Twitter est-il pour tout le monde ?
Comme l’harmonie des sphères a l’air parfaitement réglée, il se trouve qu’hier un article a été posté sur slate.fr (http://www.slate.fr/story/11825/twitter-facebook-journalistes-ego), illustrant de manière assez frappante mon propre propos du vendredi précédent : http://www.do-as-i-say.com/notes/2009/10/twitter-explique-a-ma-maman/.
Titiou Lecoq nous y explique pourquoi le « réseau social » Twitter « ne va pas conquérir le monde », en reprenant l’argument (fort juste au demeurant, et déjà développé notamment ici http://www.ecrans.fr/Sur-Twitter-on-se-suit-sans-trop,7483.html) selon lequel il ne faut pas se laisser avoir par l’illusion d’optique qui cache qu’en partie que le phénomène Twitter est créé et entretenu par une toute petite frange de la population internetesque, celle qui l’utilise, et qui en parle, et qui est la population qui parle sur internet, et qui parle de son utilisation dans une sorte de cercle sans aucun doute égocentré (quelle surprise) se nourrissant lui-même à l’infini ou presque.
L’article de slate.fr est bien étayé par ailleurs ; il rappelle, s’il en est besoin, que la majorité des internautes n’utilise pas Twitter, n’est pas drogué de l’info en continu, et que si vous n’avez pas des infos capitales à y poster, ça n’est effectivement pas d’un grand intérêt (mais j’ai comme l’impression qu’on dit là « si tu ne dis rien d’intéressant, ça n’est pas intéressant », ce que je ne me risquerai pas à contredire malgré mon goût pour la rhétorique).

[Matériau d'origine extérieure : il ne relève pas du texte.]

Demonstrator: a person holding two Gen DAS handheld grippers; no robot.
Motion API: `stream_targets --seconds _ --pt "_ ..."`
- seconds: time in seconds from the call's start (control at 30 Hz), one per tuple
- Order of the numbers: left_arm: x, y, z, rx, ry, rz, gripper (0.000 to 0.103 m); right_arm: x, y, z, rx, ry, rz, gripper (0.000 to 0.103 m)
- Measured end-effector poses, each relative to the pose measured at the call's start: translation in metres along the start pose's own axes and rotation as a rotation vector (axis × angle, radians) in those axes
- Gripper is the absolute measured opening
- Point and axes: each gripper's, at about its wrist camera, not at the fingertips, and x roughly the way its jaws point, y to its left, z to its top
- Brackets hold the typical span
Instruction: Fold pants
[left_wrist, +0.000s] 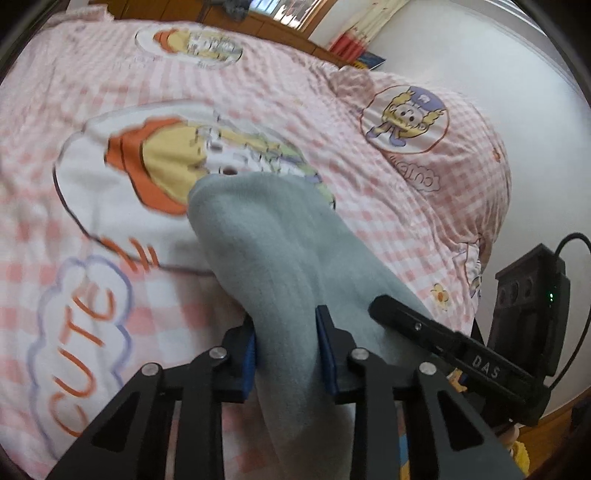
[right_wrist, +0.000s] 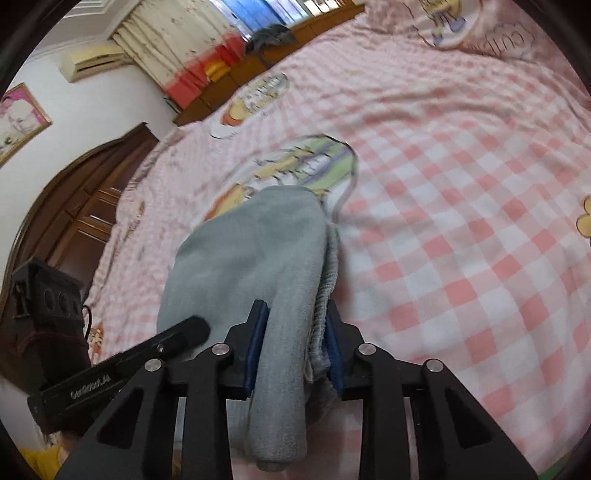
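Note:
The pants (left_wrist: 269, 251) are light grey-blue fleece, held bunched above a pink checked bedspread (left_wrist: 92, 258). My left gripper (left_wrist: 288, 350) is shut on a thick fold of the pants between its blue pads. My right gripper (right_wrist: 295, 343) is shut on another part of the pants (right_wrist: 251, 258), with the ribbed waistband (right_wrist: 327, 288) against its right pad. The right gripper's black body (left_wrist: 461, 354) shows at the lower right of the left wrist view. The left gripper's body (right_wrist: 122, 384) shows at the lower left of the right wrist view. The two grippers are close together.
The bedspread has cartoon prints and "CUTE" lettering (left_wrist: 85, 332). A pillow (left_wrist: 424, 129) lies at the bed's far right. A wooden headboard shelf (right_wrist: 280, 55) and curtains (right_wrist: 177, 33) are behind. A dark wooden door (right_wrist: 74, 206) and white wall stand beside the bed.

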Motion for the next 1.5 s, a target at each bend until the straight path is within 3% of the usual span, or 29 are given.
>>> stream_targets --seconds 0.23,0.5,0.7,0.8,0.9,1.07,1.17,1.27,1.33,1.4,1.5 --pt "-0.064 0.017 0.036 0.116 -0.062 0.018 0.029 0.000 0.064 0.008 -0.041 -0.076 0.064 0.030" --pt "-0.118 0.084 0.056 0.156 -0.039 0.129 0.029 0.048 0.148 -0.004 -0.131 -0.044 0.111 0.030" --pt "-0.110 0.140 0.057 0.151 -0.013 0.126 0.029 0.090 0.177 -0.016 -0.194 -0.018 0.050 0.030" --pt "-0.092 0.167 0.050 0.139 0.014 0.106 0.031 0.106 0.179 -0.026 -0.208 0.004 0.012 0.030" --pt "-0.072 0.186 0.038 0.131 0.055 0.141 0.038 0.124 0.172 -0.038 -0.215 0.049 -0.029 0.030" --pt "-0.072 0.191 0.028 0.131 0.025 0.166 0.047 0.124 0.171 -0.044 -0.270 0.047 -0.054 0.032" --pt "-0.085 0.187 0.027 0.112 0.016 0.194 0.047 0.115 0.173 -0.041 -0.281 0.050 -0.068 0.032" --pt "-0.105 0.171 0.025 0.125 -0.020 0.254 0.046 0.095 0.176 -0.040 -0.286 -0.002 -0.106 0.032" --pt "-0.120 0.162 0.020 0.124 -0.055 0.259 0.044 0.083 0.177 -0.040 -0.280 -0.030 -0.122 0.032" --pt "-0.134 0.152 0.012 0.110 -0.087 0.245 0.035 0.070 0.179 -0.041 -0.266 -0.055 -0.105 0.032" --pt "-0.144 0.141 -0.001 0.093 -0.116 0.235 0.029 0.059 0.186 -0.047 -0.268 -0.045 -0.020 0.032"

Il pointe aussi le fait que tout ce qui relève de l’info pratique peut tout à fait être répandu par d’autres biais (Facebook par exemple), ce que personne n’a cherché à nier non plus – heureusement que les infos peuvent être diffusées par plusieurs médias, sinon on serait quand même dans la mouise.
Il pilonne enfin — c’est sa thèse de fond, confer l’image d’illustration choisie — la sphère webjournalistique/blogueuse et sa propension souvent ridicule à gonfler son égo jusqu’à l’explosion, ou à chercher à montrer qu’on a bien la plus grosse, point sur lequel il n’y pas grand chose à redire non plus.
Un mauvais procès
Bref, je suis d’accord avec l’essentiel de ce qui y est écrit.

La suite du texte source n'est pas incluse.